- [TASK PROMPT]: An exact reprint of the data below is required, line for line.

*** Opening of STUDY MATERIAL ***

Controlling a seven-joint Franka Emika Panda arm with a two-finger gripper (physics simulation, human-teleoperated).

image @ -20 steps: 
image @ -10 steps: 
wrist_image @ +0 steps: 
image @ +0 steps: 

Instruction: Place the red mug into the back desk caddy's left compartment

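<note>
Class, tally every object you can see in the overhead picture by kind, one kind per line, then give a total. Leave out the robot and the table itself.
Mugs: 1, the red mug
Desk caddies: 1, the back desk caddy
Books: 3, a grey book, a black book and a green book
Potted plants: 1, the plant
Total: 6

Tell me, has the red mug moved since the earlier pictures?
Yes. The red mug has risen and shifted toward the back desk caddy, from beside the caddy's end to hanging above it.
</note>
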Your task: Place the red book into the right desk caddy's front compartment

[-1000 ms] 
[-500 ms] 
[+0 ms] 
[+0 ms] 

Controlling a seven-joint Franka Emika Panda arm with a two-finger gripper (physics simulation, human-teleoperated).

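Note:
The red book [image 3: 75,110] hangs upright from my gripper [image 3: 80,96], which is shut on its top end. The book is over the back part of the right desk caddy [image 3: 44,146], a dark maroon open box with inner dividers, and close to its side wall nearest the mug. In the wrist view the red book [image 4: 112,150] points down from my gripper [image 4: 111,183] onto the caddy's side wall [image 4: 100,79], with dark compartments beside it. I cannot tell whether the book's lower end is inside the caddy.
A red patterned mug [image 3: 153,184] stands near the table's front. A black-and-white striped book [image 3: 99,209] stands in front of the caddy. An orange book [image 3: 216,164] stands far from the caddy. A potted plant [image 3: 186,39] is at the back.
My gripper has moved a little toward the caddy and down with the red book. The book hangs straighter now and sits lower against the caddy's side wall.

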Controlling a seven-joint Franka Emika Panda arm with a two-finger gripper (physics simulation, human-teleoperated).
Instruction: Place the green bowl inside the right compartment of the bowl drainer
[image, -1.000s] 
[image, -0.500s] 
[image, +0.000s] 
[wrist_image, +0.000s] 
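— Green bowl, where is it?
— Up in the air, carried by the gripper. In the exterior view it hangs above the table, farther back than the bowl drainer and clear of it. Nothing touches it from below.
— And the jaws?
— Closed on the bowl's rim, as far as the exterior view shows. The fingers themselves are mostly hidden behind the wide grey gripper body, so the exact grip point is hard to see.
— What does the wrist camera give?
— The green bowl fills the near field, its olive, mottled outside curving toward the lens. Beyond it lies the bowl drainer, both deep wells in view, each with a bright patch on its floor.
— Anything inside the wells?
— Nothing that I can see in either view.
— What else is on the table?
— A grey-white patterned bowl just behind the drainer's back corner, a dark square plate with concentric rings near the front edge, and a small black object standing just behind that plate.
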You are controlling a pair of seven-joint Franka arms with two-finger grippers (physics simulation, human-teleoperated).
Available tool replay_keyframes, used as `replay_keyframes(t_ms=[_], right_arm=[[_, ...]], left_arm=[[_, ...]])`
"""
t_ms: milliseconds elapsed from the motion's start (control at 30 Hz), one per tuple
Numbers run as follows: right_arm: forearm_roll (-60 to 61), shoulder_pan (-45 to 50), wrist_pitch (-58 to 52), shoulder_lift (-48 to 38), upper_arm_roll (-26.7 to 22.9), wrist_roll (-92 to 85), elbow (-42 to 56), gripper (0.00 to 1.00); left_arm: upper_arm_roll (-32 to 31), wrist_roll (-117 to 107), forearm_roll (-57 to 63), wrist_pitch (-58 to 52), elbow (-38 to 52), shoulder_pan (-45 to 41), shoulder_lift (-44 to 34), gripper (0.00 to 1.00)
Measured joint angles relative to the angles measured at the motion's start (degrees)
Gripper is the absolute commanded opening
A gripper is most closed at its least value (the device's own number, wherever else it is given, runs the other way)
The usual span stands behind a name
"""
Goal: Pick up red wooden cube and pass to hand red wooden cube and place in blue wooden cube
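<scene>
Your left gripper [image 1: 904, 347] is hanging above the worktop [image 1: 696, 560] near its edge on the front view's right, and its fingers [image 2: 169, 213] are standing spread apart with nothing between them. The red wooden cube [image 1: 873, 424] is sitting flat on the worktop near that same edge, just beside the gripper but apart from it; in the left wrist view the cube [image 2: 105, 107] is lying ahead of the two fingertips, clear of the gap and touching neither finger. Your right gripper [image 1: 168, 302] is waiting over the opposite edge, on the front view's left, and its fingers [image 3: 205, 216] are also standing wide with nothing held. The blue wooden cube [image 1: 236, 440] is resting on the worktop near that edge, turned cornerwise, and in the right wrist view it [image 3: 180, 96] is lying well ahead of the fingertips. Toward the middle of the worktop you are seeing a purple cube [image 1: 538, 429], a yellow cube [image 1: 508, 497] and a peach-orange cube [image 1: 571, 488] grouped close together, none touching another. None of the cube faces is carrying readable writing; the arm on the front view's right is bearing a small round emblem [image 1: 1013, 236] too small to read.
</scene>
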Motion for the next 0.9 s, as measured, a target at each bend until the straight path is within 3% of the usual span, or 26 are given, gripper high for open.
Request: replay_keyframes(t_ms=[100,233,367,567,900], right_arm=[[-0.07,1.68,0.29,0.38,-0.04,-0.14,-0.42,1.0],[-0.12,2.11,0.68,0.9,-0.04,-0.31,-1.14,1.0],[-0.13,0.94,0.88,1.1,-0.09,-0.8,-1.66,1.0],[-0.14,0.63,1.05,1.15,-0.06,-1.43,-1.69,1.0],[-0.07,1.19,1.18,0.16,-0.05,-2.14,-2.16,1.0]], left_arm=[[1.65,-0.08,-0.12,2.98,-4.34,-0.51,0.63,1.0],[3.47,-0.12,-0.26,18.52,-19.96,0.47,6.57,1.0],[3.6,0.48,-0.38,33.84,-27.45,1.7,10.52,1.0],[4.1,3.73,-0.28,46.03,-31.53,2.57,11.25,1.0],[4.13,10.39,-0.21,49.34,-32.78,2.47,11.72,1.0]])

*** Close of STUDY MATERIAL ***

- [RESULT OF THIS EXERCISE]:
Controlling a seven-joint Franka Emika Panda arm with a two-finger gripper (physics simulation, human-teleoperated).

image @ -20 steps: 
image @ -10 steps: 
wrist_image @ +0 steps: 
image @ +0 steps: 

Instruction: Place the red mug into the back desk caddy's left compartment

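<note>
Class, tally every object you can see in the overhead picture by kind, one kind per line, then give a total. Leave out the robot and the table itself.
Mugs: 1, the red mug
Desk caddies: 1, the back desk caddy
Books: 3, a grey book, a black book and a green book
Potted plants: 1, the plant
Total: 6

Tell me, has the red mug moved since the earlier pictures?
Yes. The red mug has risen and shifted toward the back desk caddy, from beside the caddy's end to hanging above it.
</note>
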Your task: Place the red book into the right desk caddy's front compartment

[-1000 ms] 
[-500 ms] 
[+0 ms] 
[+0 ms] 

Controlling a seven-joint Franka Emika Panda arm with a two-finger gripper (physics simulation, human-teleoperated).

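Note:
The red book [image 3: 75,110] hangs upright from my gripper [image 3: 80,96], which is shut on its top end. The book is over the back part of the right desk caddy [image 3: 44,146], a dark maroon open box with inner dividers, and close to its side wall nearest the mug. In the wrist view the red book [image 4: 112,150] points down from my gripper [image 4: 111,183] onto the caddy's side wall [image 4: 100,79], with dark compartments beside it. I cannot tell whether the book's lower end is inside the caddy.
A red patterned mug [image 3: 153,184] stands near the table's front. A black-and-white striped book [image 3: 99,209] stands in front of the caddy. An orange book [image 3: 216,164] stands far from the caddy. A potted plant [image 3: 186,39] is at the back.
My gripper has moved a little toward the caddy and down with the red book. The book hangs straighter now and sits lower against the caddy's side wall.
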
Controlling a seven-joint Franka Emika Panda arm with a two-finger gripper (physics simulation, human-teleoperated).
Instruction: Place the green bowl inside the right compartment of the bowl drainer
[image, -1.000s] 
[image, -0.500s] 
[image, +0.000s] 
[wrist_image, +0.000s] 
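— Green bowl, where is it?
— Up in the air, carried by the gripper. In the exterior view it hangs above the table, farther back than the bowl drainer and clear of it. Nothing touches it from below.
— And the jaws?
— Closed on the bowl's rim, as far as the exterior view shows. The fingers themselves are mostly hidden behind the wide grey gripper body, so the exact grip point is hard to see.
— What does the wrist camera give?
— The green bowl fills the near field, its olive, mottled outside curving toward the lens. Beyond it lies the bowl drainer, both deep wells in view, each with a bright patch on its floor.
— Anything inside the wells?
— Nothing that I can see in either view.
— What else is on the table?
— A grey-white patterned bowl just behind the drainer's back corner, a dark square plate with concentric rings near the front edge, and a small black object standing just behind that plate.
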You are controlling a pair of seven-joint Franka arms with two-finger grippers (physics simulation, human-teleoperated).
Available tool replay_keyframes, used as `replay_keyframes(t_ms=[_], right_arm=[[_, ...]], left_arm=[[_, ...]])`
"""
t_ms: milliseconds elapsed from the motion's start (control at 30 Hz), one per tuple
Numbers run as follows: right_arm: forearm_roll (-60 to 61), shoulder_pan (-45 to 50), wrist_pitch (-58 to 52), shoulder_lift (-48 to 38), upper_arm_roll (-26.7 to 22.9), wrist_roll (-92 to 85), elbow (-42 to 56), gripper (0.00 to 1.00); left_arm: upper_arm_roll (-32 to 31), wrist_roll (-117 to 107), forearm_roll (-57 to 63), wrist_pitch (-58 to 52), elbow (-38 to 52), shoulder_pan (-45 to 41), shoulder_lift (-44 to 34), gripper (0.00 to 1.00)
Measured joint angles relative to the angles measured at the motion's start (degrees)
Gripper is the absolute commanded opening
A gripper is most closed at its least value (the device's own number, wherever else it is given, runs the other way)
The usual span stands behind a name
"""
Goal: Pick up red wooden cube and pass to hand red wooden cube and place in blue wooden cube
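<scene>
Your left gripper [image 1: 904, 347] is hanging above the worktop [image 1: 696, 560] near its edge on the front view's right, and its fingers [image 2: 169, 213] are standing spread apart with nothing between them. The red wooden cube [image 1: 873, 424] is sitting flat on the worktop near that same edge, just beside the gripper but apart from it; in the left wrist view the cube [image 2: 105, 107] is lying ahead of the two fingertips, clear of the gap and touching neither finger. Your right gripper [image 1: 168, 302] is waiting over the opposite edge, on the front view's left, and its fingers [image 3: 205, 216] are also standing wide with nothing held. The blue wooden cube [image 1: 236, 440] is resting on the worktop near that edge, turned cornerwise, and in the right wrist view it [image 3: 180, 96] is lying well ahead of the fingertips. Toward the middle of the worktop you are seeing a purple cube [image 1: 538, 429], a yellow cube [image 1: 508, 497] and a peach-orange cube [image 1: 571, 488] grouped close together, none touching another. None of the cube faces is carrying readable writing; the arm on the front view's right is bearing a small round emblem [image 1: 1013, 236] too small to read.
</scene>
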Motion for the next 0.9 s, as measured, a target at each bend until the straight path is within 3% of the usual span, or 26 are given, gripper high for open.
Request: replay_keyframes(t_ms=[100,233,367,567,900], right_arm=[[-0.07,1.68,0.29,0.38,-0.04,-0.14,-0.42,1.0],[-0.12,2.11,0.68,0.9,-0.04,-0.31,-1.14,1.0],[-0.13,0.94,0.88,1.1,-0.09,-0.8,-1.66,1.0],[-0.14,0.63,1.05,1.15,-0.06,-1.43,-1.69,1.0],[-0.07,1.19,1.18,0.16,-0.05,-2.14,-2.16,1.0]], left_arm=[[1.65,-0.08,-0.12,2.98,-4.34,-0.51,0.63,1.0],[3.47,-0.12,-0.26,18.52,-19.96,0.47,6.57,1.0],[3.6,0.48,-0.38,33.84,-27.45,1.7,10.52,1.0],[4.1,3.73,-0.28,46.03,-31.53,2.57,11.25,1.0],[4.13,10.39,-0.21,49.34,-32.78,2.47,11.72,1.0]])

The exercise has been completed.